Stories can be amazing and weird and wonderful. They can be life saving - I grew up with my head in books and don’t think I’d be here otherwise. But sometimes the stories we tell ourselves keep us isolated or angry, distrustful or feeling besieged, victimized or heroic when really, it might be better if we just admitted we don’t know how it started, how it’s going to end, or what’s happening with any of the characters except ourselves - and not even ourselves some of the time. And a huge dose of empathy goes a long way.
The End
If you’d like to meet me in real time to talk about the stories we tell ourselves and the stories we create about other people and how it can lead to trouble, I’ll be here 2/23/24 at 11:15am PST, or you can wait for the Come As You Are podcast version. If you’d like to meet me in Portugal I would love that so much.
What an important, and brilliantly written essay. Stories can save and enslave! I also really appreciated hearing your reluctance to deliver your Ted Talk "medicated." I think so many of us can get caught up in thinking that we must be shams if we can't meditate our way out of a Houdini box. I refused to take medication for years, only to finally discover, it's one of the most helpful, easy (and cheap) tools in my healing toolkit.

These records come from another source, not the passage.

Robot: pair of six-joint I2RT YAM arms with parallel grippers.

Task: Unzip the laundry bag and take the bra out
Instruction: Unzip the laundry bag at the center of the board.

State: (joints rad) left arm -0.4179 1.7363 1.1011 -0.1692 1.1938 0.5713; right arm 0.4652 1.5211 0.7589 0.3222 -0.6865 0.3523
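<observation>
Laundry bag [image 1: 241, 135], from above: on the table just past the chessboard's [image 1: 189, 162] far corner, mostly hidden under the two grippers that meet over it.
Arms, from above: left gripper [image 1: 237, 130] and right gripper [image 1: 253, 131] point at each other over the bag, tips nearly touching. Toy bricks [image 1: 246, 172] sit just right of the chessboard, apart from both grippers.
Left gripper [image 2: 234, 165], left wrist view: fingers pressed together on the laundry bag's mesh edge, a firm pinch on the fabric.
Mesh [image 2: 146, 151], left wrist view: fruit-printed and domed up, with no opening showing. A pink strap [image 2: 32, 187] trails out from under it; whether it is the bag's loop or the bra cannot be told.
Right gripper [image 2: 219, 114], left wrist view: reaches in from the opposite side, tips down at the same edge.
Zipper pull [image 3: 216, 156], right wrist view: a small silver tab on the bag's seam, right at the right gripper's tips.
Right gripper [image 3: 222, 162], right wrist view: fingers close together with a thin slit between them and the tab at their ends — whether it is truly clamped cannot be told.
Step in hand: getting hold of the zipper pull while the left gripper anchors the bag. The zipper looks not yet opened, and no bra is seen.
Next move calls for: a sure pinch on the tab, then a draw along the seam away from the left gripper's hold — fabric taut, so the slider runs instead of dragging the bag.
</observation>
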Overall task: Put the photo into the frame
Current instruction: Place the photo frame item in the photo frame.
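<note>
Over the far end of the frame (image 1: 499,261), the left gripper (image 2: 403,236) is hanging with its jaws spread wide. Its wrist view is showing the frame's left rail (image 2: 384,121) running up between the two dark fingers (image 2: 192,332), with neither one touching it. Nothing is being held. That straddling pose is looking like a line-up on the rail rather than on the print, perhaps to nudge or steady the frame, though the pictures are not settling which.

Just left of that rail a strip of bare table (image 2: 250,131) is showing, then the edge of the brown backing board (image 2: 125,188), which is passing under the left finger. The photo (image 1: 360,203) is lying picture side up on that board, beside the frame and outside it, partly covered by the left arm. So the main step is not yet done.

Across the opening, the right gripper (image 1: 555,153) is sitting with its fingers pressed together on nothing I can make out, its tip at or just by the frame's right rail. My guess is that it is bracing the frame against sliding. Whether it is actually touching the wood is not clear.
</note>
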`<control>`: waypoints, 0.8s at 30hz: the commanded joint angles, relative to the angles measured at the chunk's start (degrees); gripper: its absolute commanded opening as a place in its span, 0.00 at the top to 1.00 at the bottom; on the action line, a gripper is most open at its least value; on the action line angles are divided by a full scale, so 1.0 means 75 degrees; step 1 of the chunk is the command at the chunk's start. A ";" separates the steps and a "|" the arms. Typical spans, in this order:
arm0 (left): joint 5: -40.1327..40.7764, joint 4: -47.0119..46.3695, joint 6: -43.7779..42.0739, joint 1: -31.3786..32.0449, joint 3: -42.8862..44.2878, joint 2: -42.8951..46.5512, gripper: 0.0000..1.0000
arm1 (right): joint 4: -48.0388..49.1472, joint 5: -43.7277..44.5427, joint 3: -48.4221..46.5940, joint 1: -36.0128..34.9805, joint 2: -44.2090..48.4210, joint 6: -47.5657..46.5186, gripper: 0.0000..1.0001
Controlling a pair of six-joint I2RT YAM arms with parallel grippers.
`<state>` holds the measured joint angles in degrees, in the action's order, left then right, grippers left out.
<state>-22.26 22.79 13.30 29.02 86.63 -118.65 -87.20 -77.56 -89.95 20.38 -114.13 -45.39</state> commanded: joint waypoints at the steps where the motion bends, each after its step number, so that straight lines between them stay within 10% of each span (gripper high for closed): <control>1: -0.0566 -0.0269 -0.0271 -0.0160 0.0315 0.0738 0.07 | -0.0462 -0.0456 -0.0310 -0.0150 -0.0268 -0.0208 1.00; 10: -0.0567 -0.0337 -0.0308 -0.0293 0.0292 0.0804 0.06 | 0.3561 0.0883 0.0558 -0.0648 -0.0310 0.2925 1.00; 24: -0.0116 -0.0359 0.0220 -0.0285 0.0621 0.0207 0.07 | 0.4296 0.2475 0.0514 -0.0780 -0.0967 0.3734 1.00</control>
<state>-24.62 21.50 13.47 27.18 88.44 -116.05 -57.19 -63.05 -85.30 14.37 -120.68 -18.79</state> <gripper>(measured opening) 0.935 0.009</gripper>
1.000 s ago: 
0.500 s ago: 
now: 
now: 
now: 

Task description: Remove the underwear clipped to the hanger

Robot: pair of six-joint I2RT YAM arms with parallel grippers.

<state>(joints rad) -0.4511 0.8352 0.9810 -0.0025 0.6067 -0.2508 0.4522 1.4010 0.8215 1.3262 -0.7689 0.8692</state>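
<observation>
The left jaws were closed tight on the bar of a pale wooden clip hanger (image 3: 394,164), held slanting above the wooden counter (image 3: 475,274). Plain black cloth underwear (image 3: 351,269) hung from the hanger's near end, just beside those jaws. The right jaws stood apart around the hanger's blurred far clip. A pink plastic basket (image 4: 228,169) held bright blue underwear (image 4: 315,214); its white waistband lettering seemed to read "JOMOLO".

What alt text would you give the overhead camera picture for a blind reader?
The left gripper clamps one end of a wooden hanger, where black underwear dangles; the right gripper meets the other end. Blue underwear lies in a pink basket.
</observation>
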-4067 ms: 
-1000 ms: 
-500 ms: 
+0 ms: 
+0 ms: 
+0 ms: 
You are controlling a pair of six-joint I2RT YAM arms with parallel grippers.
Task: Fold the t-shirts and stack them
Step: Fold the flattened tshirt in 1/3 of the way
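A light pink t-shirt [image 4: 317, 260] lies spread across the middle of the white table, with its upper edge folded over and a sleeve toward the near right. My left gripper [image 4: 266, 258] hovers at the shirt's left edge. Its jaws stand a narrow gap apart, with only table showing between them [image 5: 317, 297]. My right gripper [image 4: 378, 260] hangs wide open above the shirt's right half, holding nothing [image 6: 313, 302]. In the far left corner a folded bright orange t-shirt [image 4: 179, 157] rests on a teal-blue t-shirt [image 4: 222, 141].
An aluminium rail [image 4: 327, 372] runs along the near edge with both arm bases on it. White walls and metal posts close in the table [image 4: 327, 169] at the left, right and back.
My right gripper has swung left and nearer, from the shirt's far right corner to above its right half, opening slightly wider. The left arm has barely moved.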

This was so beautifully written, and I read it three times in the last couple of days.
Many years ago, I took an 8 week mindfulness course and during the first class, this lady walked in pretty late, with tons of bags and papers and cups that she was carrying and she was loud and disruptive and took up so much space and immediately my brain made a story about her (hate to admit, not a very kind one). By the third week, she was one of my favorite people, who opened up with so much vulnerability and realness about her life and her struggles and it really made made me aware of my snap judgements and the stories in my head based on a small sliver of what I see.